なに?聞きたい?仕方無い、語ってやろうその理由。




「ちょっと、迷子になってまして…。」





「………は?お前がか?」


ここは口八丁で誤魔化すしかないな。



「ええ、幻想郷全体を渡り歩いていると家に帰る暇が無くて…、家の場所を忘れてしまったんですよ。」


「…何ともまあ、アホらしい理由だな…。」


口に出して言うなよけーね先生。


「だが、野宿をする訳にもいかないだろう。幻想郷は人里以外は至るところに妖怪が溢れているんだぞ?」


「いやいや、これでも俺は大妖怪ですから。並みの妖怪に襲われても傷ひとつつかないですよ。」


「だが……。」


渋るけーね。やはり、先生という立場であることから結構世話焼きな性分が伺い知れるな。

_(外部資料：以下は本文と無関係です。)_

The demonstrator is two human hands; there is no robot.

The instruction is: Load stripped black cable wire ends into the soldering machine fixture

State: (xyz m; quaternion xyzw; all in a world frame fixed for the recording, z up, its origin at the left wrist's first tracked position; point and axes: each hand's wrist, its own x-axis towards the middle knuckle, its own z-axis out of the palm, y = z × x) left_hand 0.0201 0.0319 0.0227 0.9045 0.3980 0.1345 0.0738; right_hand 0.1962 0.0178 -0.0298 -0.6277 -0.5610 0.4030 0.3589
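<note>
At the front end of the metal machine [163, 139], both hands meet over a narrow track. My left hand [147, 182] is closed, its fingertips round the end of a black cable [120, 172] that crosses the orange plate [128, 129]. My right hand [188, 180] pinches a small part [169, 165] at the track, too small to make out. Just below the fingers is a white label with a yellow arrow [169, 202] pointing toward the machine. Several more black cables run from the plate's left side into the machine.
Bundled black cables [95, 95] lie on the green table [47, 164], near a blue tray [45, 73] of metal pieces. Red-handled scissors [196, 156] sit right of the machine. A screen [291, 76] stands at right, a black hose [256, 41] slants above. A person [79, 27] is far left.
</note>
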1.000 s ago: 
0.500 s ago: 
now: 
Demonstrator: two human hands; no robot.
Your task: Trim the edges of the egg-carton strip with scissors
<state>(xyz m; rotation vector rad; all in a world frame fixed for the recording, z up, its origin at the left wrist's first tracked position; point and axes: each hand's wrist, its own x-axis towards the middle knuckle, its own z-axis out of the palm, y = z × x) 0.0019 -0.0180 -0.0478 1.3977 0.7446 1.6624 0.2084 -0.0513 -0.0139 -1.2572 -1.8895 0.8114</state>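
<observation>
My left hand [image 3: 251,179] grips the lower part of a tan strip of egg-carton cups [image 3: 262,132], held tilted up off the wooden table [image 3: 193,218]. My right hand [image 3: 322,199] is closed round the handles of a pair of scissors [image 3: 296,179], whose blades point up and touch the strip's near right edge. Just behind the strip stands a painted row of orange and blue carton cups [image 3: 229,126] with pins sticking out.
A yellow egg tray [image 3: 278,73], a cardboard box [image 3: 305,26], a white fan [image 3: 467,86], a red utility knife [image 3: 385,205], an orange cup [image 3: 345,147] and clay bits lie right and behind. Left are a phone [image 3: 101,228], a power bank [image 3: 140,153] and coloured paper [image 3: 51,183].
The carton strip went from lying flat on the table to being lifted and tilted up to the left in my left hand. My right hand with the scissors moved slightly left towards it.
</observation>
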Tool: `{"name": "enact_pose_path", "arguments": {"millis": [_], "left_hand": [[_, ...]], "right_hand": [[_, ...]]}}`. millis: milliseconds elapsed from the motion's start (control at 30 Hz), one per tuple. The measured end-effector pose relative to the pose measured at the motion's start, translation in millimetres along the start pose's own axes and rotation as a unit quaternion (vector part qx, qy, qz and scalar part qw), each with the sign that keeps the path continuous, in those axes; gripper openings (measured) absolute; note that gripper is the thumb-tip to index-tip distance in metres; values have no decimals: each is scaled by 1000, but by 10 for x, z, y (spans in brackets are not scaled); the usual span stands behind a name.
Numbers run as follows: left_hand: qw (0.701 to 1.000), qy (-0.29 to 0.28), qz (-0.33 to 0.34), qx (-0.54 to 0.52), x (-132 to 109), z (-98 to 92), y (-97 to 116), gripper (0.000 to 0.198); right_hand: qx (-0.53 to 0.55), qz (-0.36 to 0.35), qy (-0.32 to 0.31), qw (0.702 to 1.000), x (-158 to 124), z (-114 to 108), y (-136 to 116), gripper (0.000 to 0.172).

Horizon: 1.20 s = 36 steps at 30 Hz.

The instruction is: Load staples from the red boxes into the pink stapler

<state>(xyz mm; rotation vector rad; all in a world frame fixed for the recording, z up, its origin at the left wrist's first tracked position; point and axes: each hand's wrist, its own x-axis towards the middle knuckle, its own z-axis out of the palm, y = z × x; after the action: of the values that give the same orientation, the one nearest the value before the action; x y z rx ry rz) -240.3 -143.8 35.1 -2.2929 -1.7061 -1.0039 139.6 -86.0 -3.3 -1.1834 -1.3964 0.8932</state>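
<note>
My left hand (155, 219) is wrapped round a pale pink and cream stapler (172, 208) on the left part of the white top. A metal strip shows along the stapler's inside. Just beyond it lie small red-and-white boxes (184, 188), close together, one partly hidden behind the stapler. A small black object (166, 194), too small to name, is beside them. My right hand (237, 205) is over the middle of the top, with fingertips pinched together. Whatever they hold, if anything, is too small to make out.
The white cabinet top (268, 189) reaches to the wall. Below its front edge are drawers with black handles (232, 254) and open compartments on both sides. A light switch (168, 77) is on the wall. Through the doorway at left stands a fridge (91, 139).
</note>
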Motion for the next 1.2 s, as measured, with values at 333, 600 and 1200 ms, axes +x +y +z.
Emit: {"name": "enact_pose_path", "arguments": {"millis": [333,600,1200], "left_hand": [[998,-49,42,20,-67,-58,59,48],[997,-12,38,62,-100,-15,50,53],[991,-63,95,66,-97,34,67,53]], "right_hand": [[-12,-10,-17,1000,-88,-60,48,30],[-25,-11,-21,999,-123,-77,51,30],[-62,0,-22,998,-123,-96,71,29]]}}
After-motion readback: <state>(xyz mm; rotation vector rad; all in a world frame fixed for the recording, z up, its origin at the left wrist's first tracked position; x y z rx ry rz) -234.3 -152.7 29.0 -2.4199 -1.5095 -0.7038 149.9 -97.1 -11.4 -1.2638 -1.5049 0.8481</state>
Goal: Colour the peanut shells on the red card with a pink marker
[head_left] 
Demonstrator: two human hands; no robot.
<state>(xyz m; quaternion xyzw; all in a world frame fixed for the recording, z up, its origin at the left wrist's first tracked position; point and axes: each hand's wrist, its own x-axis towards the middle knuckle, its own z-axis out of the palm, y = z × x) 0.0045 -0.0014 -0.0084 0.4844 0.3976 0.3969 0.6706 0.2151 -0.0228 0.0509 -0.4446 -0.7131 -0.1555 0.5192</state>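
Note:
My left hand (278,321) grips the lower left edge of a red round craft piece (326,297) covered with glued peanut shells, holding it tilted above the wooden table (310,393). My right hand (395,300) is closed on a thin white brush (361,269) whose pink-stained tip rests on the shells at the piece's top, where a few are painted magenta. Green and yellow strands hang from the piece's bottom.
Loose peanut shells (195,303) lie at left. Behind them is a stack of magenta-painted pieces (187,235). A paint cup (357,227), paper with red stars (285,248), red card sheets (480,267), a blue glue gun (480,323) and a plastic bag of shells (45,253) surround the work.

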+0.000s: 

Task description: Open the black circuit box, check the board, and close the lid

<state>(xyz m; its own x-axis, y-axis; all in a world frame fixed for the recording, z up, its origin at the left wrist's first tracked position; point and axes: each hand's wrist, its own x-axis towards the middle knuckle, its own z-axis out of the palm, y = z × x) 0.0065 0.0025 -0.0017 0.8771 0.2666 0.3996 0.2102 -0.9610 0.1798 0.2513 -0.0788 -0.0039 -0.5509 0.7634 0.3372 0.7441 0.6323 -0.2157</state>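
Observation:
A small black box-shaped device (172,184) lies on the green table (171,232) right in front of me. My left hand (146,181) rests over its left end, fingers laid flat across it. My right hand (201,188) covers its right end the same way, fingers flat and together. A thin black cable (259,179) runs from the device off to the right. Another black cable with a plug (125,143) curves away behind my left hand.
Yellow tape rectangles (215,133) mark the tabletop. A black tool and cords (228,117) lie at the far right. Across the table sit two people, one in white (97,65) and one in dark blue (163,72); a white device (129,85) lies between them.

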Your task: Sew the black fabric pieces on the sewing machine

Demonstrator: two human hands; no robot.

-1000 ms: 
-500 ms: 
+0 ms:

「だから大丈b「だったら、わたしの家に泊まっていってよ!!」…え?」


なにいっちゃってるのこの少女。


「いやいや、お前が許してもお前の母親がだな…。」


「いいでしょ、お母さん?」


「ああ、いいよ。」


いいのかよ!!?


お母さんの太っ腹具合に驚愕する。




「…いいんですか?俺は貴女達の怖れる妖怪で……。」


「何辛気臭いこといってんのさ。」


え……?





「あんたは私の娘を助けてくれた。娘が生きてたことで、どれだけ私の心が救われたか…。」


俺は、少女の母の独白を黙って聴く。




「ーーだから、その恩返しをしたいんだよ。…駄目かい?」


「いや、駄目かと聞かれてても、それは願っても無いことなんですが…。」


「じゃあいいじゃない!!一緒にお風呂入ろうよ!一緒に寝ようよ!!」



ここで少女が話に入ってくる。…だが、なあ。


「いや、しかしだな…。」


「…駄目、なの……………?」



キラキラキラキラ



しょうじょ の キラキラこうせん! ゆうかは 1500の ダメージ を 受けた!


「いや、だからな…。」



「……………」


ウルウルウルウル




しょうじょ の うるうる攻撃! ゆうかは そくていふのう の ダメージ を 受けた!




「…分かったよ。……お母さん、お願いします。」


「ああ!ゆっくりしていきな!!」


「やったあ!お姉ちゃんと一緒に寝れるー!」



全く、えらく懐かれたもんだな。



「…まあ、お前なら大丈夫だろう。私が許可しよう。」


人里の守護者の赦しも出ました。これで万事OK だな。だが、その前に…。


「じゃあ早く行こ行こ!お風呂入ろ!」


「ああ、ちょっと待てって。まだお前に、そしてそこの先生に聞いていないことがあるだろう?」


これは聞いておかないとな。


「…なんだ?」


「なーに?」



「まだ、自己紹介をしていないだろう?どっかの誰かのせいで名乗り損ねたからな。」


「ぬぐっ……」


今の俺の言葉で低く呻く慧音。ハハハ、誰もお前とは言っていないだろう。


「それじゃ、改めて名乗ろう。

俺は四季の花妖怪【風見 幽香】だ。これからよろしく頼みます。」


「私は人里の守護者【上白沢 慧音】半獣半人だ。寺子屋で教師をしている。」


そしてこの少女は…。


「わたしは【草加(くさか) 千百合(ちゆり)】!11歳だよ!よろしく、幽香お姉ちゃん!!」




「千百合か、いい名前だな。」


「えへへ…」



…それじゃ。



「そろそろ行こうか。辺りも完全に暗くなっている。

…お母さん、今日はよろしくお願いします。」


「あいよ!1日と言わず何日でも泊まっていきな!!」


「ははは…考えときます。」




ーーー本当に、いい人ばかりだな。ここは。

妖怪である俺を、何の躊躇もなく受け入れてくれた。


この人達に、そしてこの里に、感謝しなきゃな。





そして俺は少女に手を引かれ、人里の中を歩いていくのだった。